I came across this thread today.

Why not use the third derivative?

It has a very good discussion both in the comments and in the answers, yet it was closed as off-topic because it is about numerical optimization. This is very puzzling to me. We have quite a number of threads about optimization, and a whole tag dedicated to it.

Optimization clearly plays a large part in classical statistics (e.g. logistic regression) and modern statistics (e.g. neural networks).

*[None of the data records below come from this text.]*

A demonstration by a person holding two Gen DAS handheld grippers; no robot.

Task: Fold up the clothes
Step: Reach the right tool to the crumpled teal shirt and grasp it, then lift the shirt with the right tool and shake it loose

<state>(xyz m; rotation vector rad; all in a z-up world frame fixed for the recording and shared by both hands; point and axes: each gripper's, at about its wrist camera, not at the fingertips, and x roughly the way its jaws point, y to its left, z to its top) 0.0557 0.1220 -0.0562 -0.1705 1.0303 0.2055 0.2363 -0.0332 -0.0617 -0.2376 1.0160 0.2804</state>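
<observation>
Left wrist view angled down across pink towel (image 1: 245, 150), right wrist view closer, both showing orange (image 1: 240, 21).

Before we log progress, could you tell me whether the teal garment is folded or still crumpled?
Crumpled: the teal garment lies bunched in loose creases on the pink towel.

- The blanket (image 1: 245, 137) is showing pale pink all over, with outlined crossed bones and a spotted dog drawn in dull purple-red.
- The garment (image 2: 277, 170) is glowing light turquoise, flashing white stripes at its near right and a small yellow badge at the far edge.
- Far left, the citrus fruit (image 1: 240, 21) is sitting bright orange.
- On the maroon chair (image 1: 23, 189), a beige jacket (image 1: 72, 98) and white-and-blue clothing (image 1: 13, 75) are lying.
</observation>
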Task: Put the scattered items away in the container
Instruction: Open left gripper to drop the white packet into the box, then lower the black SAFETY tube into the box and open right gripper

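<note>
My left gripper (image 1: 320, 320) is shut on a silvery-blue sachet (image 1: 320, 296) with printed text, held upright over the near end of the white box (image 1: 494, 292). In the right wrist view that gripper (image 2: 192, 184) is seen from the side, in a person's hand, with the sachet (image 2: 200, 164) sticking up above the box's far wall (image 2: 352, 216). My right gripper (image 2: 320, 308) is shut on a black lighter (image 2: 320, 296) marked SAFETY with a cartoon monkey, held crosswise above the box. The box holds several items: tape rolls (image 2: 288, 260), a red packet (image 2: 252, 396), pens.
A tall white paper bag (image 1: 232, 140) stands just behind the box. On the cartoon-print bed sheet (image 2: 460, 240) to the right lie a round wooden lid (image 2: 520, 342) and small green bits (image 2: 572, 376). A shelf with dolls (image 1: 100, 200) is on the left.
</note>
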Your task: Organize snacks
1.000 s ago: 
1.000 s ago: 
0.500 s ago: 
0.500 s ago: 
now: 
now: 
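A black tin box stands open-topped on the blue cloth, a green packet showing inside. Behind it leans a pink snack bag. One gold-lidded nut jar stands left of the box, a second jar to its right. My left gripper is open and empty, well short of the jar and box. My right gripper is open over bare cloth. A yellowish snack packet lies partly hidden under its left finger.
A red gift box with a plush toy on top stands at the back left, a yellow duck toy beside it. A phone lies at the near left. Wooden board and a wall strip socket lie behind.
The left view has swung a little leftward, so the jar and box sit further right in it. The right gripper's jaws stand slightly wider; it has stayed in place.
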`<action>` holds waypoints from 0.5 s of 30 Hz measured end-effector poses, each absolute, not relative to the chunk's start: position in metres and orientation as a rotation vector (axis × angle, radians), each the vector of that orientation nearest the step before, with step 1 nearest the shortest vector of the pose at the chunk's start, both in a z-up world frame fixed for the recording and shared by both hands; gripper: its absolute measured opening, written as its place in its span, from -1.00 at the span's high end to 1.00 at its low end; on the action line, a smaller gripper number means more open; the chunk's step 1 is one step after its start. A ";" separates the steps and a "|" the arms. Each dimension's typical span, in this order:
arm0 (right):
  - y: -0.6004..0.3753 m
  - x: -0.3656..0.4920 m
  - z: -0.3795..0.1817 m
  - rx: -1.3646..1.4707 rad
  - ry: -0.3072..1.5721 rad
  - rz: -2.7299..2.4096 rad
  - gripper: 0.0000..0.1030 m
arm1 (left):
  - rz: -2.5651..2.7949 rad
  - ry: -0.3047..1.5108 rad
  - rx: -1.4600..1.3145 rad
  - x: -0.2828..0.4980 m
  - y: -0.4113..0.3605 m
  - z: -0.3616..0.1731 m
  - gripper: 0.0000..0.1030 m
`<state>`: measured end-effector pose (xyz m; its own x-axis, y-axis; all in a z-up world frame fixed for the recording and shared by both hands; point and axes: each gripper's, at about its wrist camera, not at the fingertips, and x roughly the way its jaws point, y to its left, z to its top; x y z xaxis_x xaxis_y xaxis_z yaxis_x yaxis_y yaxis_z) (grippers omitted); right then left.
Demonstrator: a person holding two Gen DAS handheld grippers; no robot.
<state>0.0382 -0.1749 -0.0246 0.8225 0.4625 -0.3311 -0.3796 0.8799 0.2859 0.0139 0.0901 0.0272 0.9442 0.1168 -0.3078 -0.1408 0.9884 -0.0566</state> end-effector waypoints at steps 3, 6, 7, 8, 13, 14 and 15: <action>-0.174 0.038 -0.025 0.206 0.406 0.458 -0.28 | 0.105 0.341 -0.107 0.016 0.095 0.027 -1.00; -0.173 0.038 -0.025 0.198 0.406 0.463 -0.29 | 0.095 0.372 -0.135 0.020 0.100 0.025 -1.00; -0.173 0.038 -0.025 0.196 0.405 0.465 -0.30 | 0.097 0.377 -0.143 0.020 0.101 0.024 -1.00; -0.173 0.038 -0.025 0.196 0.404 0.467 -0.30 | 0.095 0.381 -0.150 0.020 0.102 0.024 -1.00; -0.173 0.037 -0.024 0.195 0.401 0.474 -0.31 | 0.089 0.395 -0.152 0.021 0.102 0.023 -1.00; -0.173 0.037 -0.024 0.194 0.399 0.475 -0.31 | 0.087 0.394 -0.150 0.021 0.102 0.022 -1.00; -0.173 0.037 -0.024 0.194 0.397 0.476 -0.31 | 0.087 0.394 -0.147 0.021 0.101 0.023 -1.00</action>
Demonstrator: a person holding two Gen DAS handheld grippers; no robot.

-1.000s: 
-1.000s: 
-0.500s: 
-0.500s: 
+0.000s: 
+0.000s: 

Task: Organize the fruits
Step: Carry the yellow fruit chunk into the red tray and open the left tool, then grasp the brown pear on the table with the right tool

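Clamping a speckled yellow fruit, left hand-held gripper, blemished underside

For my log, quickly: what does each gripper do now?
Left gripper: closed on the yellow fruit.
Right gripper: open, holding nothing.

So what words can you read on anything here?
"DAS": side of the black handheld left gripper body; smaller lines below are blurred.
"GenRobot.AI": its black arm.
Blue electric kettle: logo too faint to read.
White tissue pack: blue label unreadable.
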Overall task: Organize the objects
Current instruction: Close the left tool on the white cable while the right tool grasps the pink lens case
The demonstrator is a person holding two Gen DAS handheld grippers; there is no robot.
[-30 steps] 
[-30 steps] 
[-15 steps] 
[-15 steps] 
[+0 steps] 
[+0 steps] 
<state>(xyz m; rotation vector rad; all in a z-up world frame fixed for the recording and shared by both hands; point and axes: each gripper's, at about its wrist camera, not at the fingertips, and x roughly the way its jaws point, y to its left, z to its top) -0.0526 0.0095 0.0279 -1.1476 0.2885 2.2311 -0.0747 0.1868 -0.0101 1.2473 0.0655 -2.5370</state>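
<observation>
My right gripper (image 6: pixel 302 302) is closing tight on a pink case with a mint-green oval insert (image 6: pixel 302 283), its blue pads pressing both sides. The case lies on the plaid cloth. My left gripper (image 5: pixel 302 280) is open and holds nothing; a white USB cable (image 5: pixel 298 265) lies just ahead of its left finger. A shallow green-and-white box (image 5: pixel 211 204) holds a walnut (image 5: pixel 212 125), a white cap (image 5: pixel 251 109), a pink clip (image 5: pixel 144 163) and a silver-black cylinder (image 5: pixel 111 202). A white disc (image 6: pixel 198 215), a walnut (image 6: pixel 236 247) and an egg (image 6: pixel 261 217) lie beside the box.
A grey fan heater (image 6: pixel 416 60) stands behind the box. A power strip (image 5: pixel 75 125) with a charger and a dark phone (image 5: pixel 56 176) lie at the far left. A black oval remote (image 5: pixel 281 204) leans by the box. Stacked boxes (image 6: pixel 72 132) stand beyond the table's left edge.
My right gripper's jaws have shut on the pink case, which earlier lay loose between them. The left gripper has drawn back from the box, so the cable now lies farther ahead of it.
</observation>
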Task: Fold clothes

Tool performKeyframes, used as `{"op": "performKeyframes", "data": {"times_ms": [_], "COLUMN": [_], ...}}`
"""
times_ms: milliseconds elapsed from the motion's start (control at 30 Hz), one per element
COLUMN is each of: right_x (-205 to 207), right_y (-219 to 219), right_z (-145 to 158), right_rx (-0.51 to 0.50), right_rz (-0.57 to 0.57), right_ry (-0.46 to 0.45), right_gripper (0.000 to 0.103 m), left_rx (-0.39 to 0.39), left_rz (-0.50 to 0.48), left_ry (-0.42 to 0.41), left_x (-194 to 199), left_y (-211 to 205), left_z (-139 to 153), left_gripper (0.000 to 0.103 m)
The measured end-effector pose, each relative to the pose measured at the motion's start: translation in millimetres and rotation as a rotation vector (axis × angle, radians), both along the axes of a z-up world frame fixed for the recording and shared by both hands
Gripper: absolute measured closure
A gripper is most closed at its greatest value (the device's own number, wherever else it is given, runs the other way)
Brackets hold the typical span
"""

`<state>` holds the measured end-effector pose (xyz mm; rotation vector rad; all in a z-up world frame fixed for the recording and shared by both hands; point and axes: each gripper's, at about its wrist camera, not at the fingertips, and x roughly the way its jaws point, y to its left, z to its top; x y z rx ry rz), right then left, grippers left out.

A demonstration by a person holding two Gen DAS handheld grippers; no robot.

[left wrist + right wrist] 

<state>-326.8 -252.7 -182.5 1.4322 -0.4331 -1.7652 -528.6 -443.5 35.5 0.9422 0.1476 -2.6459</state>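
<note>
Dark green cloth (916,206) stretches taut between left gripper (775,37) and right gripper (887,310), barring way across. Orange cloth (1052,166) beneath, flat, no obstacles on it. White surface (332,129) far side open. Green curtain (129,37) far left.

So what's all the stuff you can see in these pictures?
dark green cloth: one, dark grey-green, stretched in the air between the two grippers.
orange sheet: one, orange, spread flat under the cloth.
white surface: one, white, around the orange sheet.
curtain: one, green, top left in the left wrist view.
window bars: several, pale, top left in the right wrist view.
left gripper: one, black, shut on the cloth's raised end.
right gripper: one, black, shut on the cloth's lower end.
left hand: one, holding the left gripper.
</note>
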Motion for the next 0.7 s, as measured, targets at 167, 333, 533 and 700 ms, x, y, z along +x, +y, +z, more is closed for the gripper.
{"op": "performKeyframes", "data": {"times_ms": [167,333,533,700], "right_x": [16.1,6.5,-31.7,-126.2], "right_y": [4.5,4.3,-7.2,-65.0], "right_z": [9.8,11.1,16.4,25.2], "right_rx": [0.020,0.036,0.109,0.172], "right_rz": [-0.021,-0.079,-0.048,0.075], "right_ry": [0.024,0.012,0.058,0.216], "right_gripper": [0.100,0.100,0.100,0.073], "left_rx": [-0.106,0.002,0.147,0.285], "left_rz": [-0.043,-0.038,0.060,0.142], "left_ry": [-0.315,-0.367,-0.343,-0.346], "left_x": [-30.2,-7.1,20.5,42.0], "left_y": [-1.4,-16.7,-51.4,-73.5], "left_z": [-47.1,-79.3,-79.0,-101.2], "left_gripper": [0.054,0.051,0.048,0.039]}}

Would anyone involved with closing this question care to comment on why it was closed?

  • 7
    $\begingroup$ Where to draw the line? Good question. How about questions on say eigenvalues or inequalities? Both arise in many branches of statistical science, but unless there is a statistical core to such questions, it would be the same boundary determination problem. $\endgroup$
    – Nick Cox
    Aug 31, 2018 at 16:52
  • 6
    $\begingroup$ One factor: as machine learning questions have grown to be a larger part of the site, at least some questions related to optimization have become less borderline than they were -- some questions that might have quickly closed say 6 or 7 years ago might not close at all now. $\endgroup$
    – Glen_b
    Aug 31, 2018 at 23:27
  • 1
    $\begingroup$ FWIW I edited the question and voted to reopen... $\endgroup$
    – amoeba
    Sep 2, 2018 at 21:58
  • $\begingroup$ @amoeba I had initially voted to re-open at the time that I posed this question, but I'm no longer convinced that was the correct action. The question is marginally on-topic, and there is a reasonable consensus that this question is on the wrong side of the line. I can accept that! $\endgroup$
    – Sycorax Mod
    Sep 3, 2018 at 0:16
  • 1
    $\begingroup$ Shouldn't we move the thread to another place instead of closing it? The question is not bad. It doesn't need editing but instead it needs a different place. $\endgroup$ Sep 3, 2018 at 20:57
  • $\begingroup$ See also stats.meta.stackexchange.com/questions/2990/… $\endgroup$ Sep 4, 2018 at 8:34

1 Answer 1


At the moment this question appeared, I asked the OP to indicate how it was related to statistics but got no response. The thread is indeed interesting and many can see implicitly its potential applications to statistics, but on the face of this evidence it was correctly closed.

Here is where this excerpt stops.